Another messy point: democracy was first prevalent in the South, where Republicans now avidly denounce those slippery Democrats. The government is a tool to build up business, the industrial north said. People, in their ignorance, cannot be trusted to govern, it said. The North started out full of the same ideological stubbornness that now defines many red states’ voting. They leaned on intellectual status rather than active concern for the radically “Other” for social security.
How did New England become a place where no idea debuts without passing the scrutiny of hundreds of thousands of students and passionate autodidacts? Sounds like a shameless democracy. Sounds like we northerners let our wild ideas get in the way of our peaceful, boring decency.
I am deeply opposed to the possibility that thinking could be a source of moral decay. Thinking - that process of withdrawing from human events in order to procure ideals that may positively direct those human events - is one of my favorite activities. I am loathe to surrender my thoughts to belief without extracting proof first, and am disdainful of anger as a reaction to hardship. I don’t believe in losing my head in argument - that’s the quickest way to lose. When lonely, I would rather go to the library than talk to someone about it. Drawing moral boundaries feels like an intellectual cop-out. Sharing my feelings without reflecting on them first - sometimes I wonder if at that point they still are feelings - is the pathway to anarchy.

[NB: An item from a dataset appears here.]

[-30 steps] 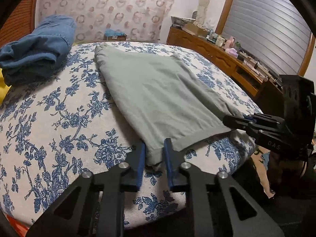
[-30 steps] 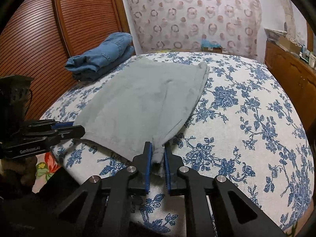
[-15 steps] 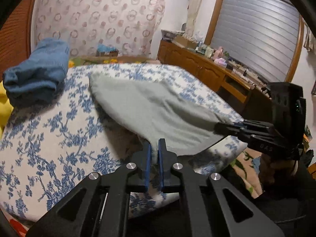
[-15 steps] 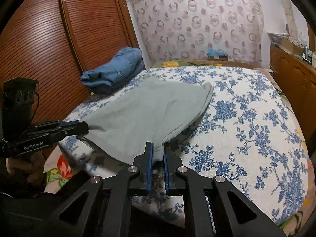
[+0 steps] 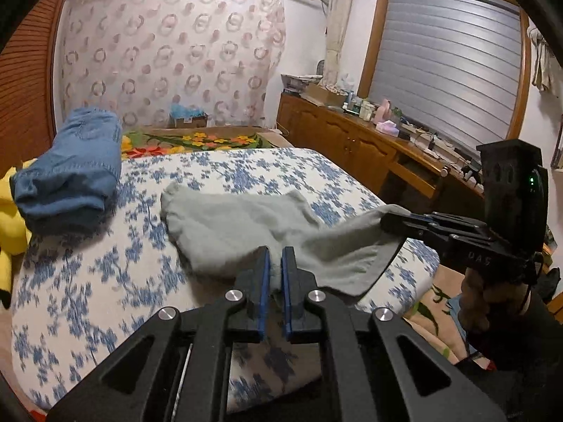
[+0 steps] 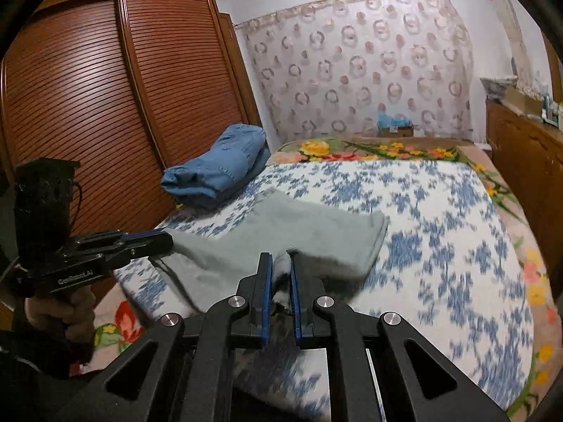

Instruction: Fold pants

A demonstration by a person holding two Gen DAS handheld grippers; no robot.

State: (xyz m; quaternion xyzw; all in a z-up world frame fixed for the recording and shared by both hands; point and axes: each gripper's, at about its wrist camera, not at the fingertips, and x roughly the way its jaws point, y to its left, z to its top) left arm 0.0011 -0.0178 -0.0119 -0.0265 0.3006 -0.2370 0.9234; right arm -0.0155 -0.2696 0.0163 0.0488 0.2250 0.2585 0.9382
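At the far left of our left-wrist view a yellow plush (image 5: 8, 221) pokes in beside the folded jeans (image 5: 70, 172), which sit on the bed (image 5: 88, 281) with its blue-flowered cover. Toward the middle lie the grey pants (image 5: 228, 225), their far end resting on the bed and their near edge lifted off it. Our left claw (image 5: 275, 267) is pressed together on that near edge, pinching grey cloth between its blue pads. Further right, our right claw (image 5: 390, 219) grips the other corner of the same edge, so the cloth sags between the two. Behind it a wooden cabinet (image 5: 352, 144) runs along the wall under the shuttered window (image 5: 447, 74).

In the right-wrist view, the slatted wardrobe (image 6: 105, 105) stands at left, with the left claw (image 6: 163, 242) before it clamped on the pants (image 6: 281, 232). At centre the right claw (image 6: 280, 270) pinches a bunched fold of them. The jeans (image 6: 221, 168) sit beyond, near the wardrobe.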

Therefore, the South - in its love of immediate gratification, its reactionary tendencies, its obsession with human stories in country music, the dysfunction of its cholesterol-filled arteries and its violence against those who cross social boundaries - is the face of America that terrifies me as a wild dog terrifies a housecat, or a football player a gaunt, traveling musician. It is the embodiment of the most negative experiences I have had, from being called cruel names for not flirting with a football player to being deaf to people whose ideals are unpopular. My Southern self chastises me for keeping a closed heart to social authority, and on the other hand drives me to guiltily cling to the authority of my native cultural smugness. I am comfortable with the kind of social authority that excludes the earnest. If there were any social authority in me aside from the pomp of fashionable thinking, I don't think I would recognize it.

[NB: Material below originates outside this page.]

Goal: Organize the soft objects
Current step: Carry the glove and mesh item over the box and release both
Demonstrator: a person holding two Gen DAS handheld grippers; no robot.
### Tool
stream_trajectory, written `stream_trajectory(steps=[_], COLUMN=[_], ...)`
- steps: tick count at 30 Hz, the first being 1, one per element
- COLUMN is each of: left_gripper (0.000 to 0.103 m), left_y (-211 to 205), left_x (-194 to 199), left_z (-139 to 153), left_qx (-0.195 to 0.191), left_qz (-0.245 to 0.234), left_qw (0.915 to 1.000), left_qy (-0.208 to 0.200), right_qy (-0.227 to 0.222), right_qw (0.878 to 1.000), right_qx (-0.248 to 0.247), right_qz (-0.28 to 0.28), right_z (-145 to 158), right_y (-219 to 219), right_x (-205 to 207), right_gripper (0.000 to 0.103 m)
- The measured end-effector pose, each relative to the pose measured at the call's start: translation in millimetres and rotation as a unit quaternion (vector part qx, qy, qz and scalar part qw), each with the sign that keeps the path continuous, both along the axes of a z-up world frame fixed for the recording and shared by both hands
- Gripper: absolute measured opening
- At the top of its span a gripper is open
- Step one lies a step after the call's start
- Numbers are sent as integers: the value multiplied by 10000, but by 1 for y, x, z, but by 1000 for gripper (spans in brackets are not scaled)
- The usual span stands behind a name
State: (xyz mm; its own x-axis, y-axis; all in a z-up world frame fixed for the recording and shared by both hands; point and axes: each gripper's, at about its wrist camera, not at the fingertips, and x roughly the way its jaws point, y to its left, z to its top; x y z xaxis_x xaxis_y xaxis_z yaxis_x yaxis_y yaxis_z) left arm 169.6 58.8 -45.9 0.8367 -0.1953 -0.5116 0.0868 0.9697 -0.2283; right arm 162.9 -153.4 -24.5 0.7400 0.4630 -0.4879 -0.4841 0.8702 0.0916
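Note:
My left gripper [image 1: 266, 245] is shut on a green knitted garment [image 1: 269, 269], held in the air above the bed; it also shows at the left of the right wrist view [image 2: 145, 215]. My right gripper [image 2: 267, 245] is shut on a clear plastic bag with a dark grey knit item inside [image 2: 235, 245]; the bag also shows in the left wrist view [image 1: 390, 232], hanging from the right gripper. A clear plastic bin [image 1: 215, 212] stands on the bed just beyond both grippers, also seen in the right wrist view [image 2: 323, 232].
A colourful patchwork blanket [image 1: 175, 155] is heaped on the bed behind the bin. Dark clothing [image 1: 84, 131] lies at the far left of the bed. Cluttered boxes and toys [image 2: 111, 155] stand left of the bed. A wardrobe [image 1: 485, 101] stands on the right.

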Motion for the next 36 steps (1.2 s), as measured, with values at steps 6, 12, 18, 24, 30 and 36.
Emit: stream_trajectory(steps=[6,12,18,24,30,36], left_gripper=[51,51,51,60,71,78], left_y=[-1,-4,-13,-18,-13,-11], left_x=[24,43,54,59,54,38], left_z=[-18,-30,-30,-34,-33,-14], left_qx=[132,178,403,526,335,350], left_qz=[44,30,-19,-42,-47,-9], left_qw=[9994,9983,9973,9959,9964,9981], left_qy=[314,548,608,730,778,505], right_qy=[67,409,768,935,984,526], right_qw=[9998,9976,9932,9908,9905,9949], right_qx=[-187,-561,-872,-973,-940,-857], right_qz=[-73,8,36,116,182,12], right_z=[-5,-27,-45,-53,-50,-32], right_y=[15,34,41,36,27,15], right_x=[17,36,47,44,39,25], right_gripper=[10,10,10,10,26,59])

Collaborative reason in government is that of which our country has to be most proud, but New England is not where I see it happening. Yes, democracy is thought about more here. We ask constantly: What is democracy? How is it structured? Is it possible under the current conditions in Massachusetts, New England, the United States, the world? Does it require moral sacrifice? Where is evangelism’s place in democracy? The media’s, education’s, the fine arts’, unions’, self-doubt’s, sex’s place? How should we use our money? Where should we place our attention as a world power with the ability to direct the development of “second and third world countries”? Have we made racial progress? What can science do for humanity now? What defines the human family? Why have we failed, failed, failed to be a force for good in the world?
With all of these problems to occupy a Bostonian's mind, it is easy to see people who bring their personal desires into community as unthinking caricatures. The label that speaks to me most immediately is that of the Southern Belle. Talk about a hot mess - feeding her vanity at every opportunity, demanding respect, making mistakes and then taking them back, breaking hearts without remorse as she discovers who she is in all of her "wild beauty."
Everything that gives a sensible industrial girl a headache. Everything that brings a Federalist to the point of bitter surrender in the cause for progress. Everything that undermines the values of hard work, pride-in-virtue, self-inquiry and having one’s ideological act together.
Everything that bears out a politics of humanity, and a source of hope for America as a compassionate world power.